■ **Action item**: Show every line in the records below that contains the word "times".

■ **Material provided**:
▬▬▬▬▬▬

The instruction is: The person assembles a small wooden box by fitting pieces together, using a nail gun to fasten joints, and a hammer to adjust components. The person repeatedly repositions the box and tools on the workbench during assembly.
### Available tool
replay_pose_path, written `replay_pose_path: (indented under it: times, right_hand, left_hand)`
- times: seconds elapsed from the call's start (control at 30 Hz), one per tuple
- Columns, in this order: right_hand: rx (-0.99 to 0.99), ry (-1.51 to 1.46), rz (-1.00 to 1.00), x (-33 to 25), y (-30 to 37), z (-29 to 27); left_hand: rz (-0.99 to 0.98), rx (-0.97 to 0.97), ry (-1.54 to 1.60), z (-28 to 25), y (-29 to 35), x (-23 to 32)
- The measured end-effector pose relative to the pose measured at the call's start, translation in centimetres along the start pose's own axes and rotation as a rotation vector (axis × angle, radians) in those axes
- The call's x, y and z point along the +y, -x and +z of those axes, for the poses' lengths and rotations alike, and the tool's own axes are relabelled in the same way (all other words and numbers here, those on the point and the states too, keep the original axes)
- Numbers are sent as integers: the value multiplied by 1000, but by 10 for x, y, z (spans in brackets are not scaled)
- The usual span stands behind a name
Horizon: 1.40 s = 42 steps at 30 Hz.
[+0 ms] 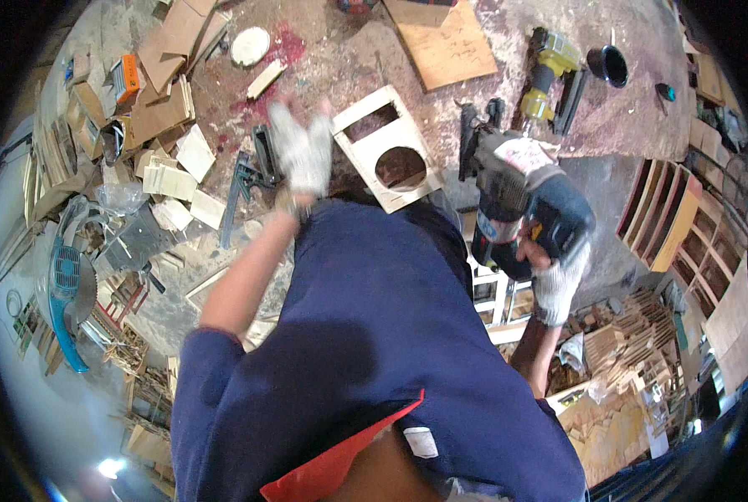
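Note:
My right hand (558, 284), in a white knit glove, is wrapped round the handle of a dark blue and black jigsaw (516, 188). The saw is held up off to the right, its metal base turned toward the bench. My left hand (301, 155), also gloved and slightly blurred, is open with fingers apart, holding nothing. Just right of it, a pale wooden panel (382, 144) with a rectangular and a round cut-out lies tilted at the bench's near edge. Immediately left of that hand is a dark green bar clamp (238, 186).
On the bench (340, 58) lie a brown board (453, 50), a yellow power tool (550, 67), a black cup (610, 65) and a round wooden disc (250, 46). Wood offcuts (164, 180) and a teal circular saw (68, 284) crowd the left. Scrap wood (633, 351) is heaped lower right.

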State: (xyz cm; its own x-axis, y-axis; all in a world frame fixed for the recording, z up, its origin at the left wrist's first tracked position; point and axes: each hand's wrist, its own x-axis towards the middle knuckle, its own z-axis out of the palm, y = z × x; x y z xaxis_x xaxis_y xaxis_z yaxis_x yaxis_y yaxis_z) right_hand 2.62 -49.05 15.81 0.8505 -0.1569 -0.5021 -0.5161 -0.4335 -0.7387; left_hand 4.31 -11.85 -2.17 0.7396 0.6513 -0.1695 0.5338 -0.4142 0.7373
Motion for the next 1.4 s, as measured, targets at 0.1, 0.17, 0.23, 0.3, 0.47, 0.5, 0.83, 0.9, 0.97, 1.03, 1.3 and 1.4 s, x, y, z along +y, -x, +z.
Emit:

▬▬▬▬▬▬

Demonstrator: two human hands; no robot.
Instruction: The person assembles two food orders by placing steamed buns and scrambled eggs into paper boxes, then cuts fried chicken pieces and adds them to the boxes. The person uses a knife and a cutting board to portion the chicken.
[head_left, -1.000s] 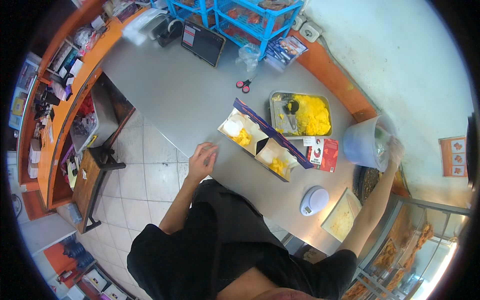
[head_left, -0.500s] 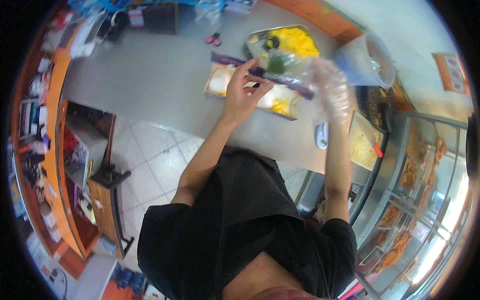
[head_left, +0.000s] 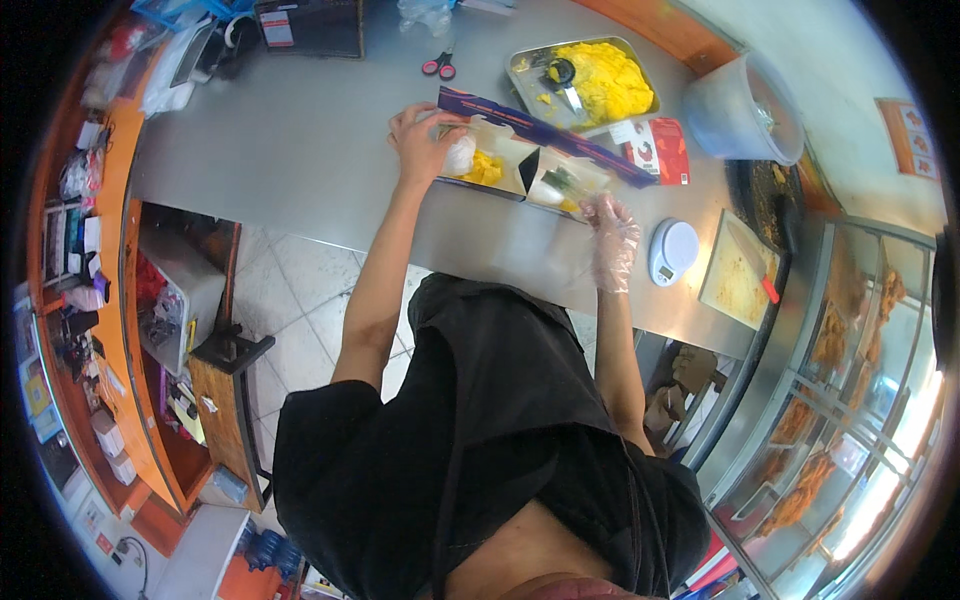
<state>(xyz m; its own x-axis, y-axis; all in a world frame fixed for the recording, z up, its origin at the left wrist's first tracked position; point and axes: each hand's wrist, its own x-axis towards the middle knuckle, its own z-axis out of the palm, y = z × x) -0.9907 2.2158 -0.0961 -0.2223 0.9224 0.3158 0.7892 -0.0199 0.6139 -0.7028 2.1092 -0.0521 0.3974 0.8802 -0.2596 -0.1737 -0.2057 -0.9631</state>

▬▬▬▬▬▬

■ **Exercise solution**:
replay_pose_path, written `replay_pose_path: (indented under it: times, right_hand, left_hand)`
- times: seconds elapsed from the call's start (control at 30 Hz), one per tuple

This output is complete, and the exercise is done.